"Durante i nostri talks - mi dice la nostra Tour Manager, Antonella - abbiamo invitato tutti gli ospiti a salire sui ponti esterni per ammirare l'arrivo nel golfo di Nauplia."
Oggi siamo in rada, la nave getta l'ancora a qualche miglio di distanza dal porticciolo e sbarchiamo quindi con le lance di bordo.
Ecco qui il Today di questa giornata/a>.
Nauplia è una meta di grande fascino, non consueta. Abbiamo bisogno della nostra guida esperta. Antonella, ci racconti tu? e ci accompagni in escursione?

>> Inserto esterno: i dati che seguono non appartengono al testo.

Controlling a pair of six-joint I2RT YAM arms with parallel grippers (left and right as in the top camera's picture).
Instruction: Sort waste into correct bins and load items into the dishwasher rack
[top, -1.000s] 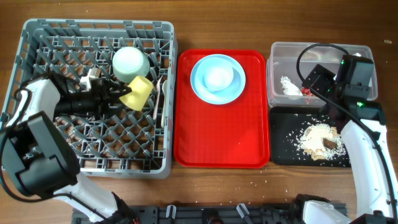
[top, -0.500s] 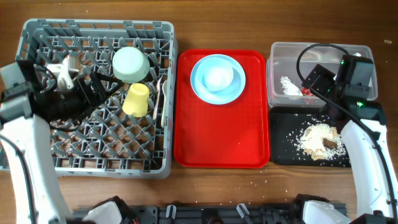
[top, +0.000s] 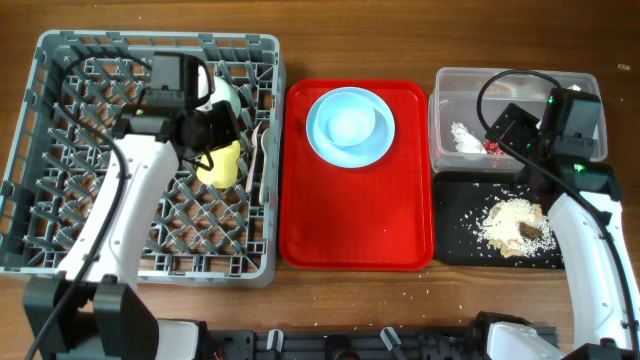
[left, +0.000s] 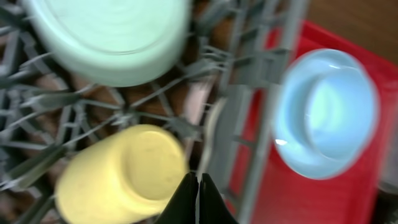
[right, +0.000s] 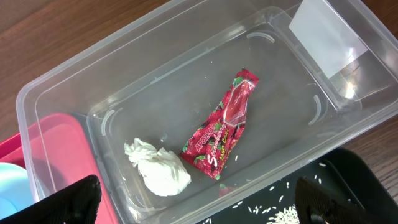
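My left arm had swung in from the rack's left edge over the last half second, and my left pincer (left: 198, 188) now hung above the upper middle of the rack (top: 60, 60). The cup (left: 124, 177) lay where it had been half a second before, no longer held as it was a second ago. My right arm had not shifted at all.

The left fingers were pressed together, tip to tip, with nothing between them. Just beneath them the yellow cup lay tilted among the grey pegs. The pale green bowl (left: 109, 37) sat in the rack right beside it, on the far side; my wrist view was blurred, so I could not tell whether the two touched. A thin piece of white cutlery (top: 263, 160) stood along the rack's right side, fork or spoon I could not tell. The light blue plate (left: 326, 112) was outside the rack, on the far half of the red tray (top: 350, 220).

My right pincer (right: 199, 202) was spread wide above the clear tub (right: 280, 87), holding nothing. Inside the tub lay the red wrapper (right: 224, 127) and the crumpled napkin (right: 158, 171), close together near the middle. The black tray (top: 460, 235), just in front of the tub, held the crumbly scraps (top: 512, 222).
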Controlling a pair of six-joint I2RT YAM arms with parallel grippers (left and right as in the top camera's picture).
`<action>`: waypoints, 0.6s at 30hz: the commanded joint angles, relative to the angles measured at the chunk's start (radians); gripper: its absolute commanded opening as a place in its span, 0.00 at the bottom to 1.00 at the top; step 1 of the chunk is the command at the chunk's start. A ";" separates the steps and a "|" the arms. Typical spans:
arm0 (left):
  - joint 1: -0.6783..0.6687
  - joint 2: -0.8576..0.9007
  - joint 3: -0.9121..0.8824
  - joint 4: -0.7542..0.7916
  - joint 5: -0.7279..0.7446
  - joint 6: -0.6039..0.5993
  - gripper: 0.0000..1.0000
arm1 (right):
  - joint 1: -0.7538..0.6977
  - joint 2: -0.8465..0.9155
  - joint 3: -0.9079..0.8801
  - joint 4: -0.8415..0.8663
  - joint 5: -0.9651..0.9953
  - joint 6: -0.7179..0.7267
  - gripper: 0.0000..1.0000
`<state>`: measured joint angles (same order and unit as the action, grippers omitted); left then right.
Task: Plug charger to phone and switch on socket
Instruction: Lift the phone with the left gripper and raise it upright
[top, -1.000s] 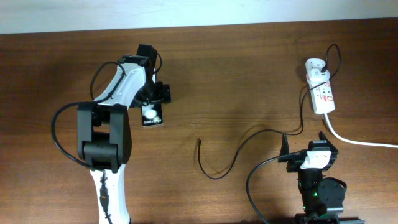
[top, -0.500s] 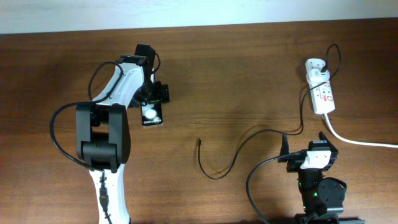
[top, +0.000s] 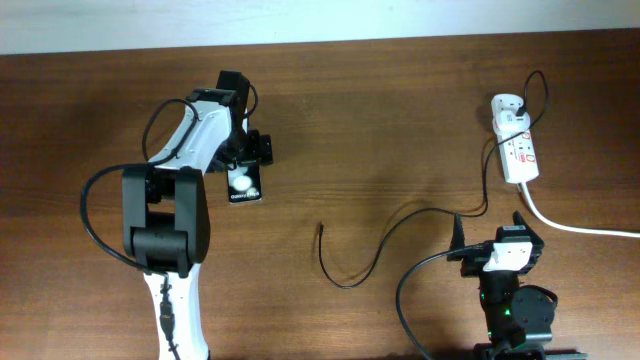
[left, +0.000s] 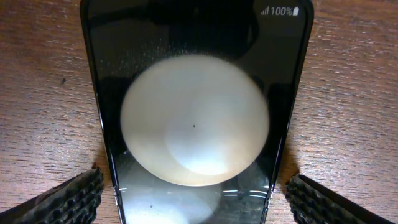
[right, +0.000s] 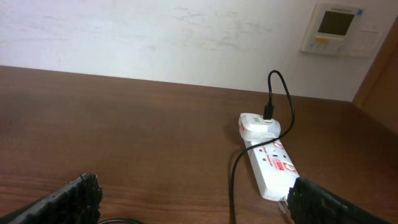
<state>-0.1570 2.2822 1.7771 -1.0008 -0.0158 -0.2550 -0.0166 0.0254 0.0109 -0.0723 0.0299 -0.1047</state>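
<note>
The black phone (top: 243, 186) lies flat on the table at the left, showing white round spots. In the left wrist view it fills the frame (left: 196, 124), screen lit with "100%". My left gripper (top: 246, 152) is open, its fingers either side of the phone (left: 196, 199), not touching it. The thin black charger cable (top: 380, 245) curls across the middle, its free plug tip (top: 320, 227) on the wood. Its other end is at the white adapter (top: 507, 106) on the white socket strip (top: 518, 150), which also shows in the right wrist view (right: 270, 163). My right gripper (top: 490, 235) is open and empty (right: 193, 199).
A thick white cord (top: 570, 225) runs from the socket strip to the right edge. A white wall (right: 155, 37) with a thermostat panel (right: 336, 28) stands behind the table. Thick black robot cable loops by each arm base (top: 100, 215).
</note>
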 joint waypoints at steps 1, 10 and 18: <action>-0.004 0.013 0.008 0.005 -0.008 -0.010 0.99 | 0.009 -0.004 -0.005 -0.006 0.016 0.001 0.99; -0.004 0.013 0.005 0.001 -0.007 -0.010 0.99 | 0.009 -0.004 -0.005 -0.006 0.016 0.001 0.98; -0.004 0.013 0.005 -0.003 -0.008 -0.010 0.87 | 0.009 -0.004 -0.005 -0.006 0.016 0.001 0.99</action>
<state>-0.1570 2.2822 1.7771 -1.0019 -0.0158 -0.2581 -0.0166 0.0254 0.0109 -0.0723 0.0299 -0.1055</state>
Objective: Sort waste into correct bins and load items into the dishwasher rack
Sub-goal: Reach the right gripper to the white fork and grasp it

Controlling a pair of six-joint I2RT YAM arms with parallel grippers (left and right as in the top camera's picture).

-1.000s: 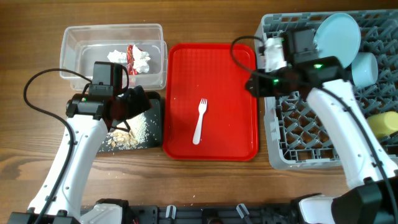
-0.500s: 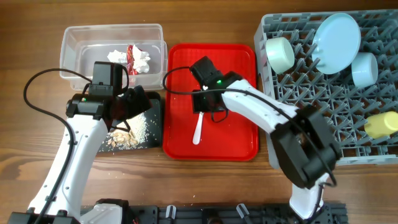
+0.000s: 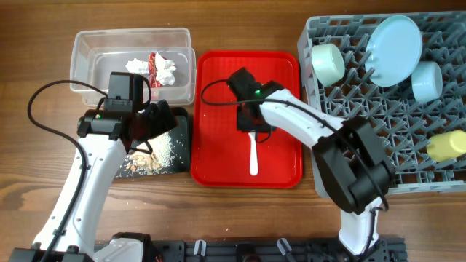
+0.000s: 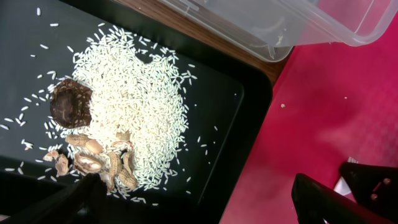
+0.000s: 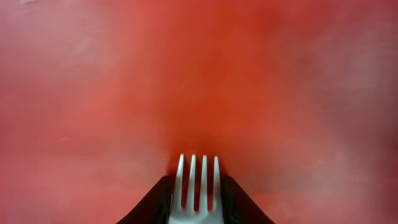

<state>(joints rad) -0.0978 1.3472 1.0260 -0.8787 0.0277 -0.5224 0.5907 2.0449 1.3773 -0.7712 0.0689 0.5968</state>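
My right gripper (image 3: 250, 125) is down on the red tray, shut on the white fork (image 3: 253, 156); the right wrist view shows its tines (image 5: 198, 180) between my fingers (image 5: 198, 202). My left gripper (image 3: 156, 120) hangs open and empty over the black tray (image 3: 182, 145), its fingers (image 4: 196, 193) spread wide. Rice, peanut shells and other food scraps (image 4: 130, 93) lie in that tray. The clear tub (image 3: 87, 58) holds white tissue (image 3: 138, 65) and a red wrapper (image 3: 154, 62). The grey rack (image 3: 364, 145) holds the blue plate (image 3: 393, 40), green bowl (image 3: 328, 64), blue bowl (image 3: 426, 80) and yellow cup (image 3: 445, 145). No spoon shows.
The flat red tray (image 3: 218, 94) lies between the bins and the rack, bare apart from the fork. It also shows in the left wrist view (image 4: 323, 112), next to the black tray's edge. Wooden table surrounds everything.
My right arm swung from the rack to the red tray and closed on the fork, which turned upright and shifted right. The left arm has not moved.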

"Volentierissimo! Stamani entriamo nel Golfo di Argolide, sui cui Nauplia si adagia. Vedete? ci appare il Castello veneziano di Palamidi, il golfo, la piana d'Argolide, le coste del Peloponneso. Iniziamo a distinguere la cittadina sviluppatasi attorno alla baia. Mentre arriva il pilota, ascolto una coppia spagnola che commenta: “ Certo è un bel vantaggio arrivare per mare: si scopre a poco a poco un paese prima ancora di avervi messo piede!”

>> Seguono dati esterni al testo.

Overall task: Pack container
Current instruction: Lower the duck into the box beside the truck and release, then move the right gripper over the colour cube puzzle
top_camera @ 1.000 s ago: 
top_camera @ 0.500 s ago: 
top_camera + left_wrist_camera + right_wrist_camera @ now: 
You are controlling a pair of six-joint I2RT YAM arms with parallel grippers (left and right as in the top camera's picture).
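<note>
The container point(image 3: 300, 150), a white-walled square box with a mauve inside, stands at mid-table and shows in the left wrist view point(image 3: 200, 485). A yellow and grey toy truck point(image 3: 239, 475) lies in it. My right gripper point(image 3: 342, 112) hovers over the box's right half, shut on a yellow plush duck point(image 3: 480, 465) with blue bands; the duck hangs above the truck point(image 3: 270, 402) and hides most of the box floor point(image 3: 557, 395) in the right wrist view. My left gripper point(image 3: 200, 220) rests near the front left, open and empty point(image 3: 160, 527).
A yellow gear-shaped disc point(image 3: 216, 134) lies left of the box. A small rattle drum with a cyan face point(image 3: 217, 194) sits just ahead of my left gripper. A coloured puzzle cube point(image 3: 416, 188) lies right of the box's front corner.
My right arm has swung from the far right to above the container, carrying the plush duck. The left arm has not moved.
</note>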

"Partirò con la primissima lancia, in modo da poter verificare che sia tutto a posto in banchina. Le mete principali delle escursioni da Nauplia sono Micene e Epidauro" - continua la nostra amica Tour Manager.

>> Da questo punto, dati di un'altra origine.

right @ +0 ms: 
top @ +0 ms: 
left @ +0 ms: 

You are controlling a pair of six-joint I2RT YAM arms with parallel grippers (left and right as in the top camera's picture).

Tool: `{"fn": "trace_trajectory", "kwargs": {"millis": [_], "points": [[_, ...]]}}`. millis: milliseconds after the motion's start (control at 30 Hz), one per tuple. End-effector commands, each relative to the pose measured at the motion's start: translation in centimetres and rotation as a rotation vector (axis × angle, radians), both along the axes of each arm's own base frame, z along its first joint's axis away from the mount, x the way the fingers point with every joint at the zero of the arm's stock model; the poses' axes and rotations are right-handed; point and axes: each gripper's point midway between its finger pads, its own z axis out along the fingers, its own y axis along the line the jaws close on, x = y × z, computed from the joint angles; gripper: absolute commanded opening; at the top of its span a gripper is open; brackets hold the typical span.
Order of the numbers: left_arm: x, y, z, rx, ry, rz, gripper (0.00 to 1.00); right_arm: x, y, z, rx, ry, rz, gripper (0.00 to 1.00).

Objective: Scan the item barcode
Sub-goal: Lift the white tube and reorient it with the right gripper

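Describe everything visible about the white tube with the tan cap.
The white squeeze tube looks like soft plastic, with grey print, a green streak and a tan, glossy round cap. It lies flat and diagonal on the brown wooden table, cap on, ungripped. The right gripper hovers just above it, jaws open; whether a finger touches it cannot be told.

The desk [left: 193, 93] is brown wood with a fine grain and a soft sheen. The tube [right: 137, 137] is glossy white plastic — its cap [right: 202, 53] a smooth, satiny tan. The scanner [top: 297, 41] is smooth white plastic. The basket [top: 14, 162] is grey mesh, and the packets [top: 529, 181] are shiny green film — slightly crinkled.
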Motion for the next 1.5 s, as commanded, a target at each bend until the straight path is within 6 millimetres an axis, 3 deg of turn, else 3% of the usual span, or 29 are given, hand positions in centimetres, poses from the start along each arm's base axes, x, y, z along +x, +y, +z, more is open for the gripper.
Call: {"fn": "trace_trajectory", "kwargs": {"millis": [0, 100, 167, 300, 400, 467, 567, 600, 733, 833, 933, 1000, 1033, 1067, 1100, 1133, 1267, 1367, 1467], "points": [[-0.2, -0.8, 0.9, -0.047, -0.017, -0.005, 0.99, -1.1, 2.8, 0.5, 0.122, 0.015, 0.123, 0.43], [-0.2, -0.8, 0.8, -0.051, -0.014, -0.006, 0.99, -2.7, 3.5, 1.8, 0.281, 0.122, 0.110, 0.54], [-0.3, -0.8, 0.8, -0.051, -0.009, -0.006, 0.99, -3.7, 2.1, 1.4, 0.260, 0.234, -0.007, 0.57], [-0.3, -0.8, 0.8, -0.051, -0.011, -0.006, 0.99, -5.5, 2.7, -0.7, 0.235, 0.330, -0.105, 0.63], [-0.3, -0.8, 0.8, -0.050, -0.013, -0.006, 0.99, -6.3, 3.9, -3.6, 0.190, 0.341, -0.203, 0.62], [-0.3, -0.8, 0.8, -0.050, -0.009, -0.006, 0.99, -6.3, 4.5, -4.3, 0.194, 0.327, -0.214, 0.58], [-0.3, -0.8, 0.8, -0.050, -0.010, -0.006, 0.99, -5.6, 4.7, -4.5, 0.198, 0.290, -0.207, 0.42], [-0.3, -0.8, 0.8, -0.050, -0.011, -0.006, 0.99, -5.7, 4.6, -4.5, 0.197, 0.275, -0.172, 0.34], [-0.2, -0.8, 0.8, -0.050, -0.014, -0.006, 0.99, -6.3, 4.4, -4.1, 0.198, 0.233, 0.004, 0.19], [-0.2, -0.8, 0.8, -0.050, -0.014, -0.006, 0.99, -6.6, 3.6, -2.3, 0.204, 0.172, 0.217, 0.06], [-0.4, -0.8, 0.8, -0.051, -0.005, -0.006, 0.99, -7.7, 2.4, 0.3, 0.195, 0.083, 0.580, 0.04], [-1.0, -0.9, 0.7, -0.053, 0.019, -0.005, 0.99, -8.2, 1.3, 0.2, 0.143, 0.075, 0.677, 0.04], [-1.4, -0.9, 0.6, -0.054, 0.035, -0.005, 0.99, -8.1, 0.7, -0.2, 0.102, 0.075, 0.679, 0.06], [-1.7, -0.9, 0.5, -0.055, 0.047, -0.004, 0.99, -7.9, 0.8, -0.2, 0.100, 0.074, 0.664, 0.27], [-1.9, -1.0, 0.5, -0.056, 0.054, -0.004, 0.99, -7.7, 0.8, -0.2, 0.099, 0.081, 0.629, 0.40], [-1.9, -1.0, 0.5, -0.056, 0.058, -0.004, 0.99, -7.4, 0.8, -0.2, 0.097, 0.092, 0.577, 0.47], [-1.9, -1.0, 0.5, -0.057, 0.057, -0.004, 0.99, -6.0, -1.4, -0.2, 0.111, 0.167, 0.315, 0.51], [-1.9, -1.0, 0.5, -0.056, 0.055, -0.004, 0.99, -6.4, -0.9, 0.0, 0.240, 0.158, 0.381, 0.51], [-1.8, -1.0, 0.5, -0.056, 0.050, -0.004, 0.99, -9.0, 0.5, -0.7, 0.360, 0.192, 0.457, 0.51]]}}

"Micene, la città degli Atridi, occupa un sito selvaggio su una collina circondata da una corona di aspre montagne. Rovine severe e orgogliose che evocano il ricordo di questa città fortezza, “ricca d'oro”, come raccontava Omero, da cui nacque la civiltà micenea.
I primi scavi furono condotti nell'Ottocento dal famoso archeologo Schlieman, che era alla ricerca della Tomba di Agamennone, e portò alla luce la famosa "Porta dei Leoni", arco d'entrata alla città. L'esperienza è forte, è una visita che prende e non solo culturalmente." osserva la Tour Manager.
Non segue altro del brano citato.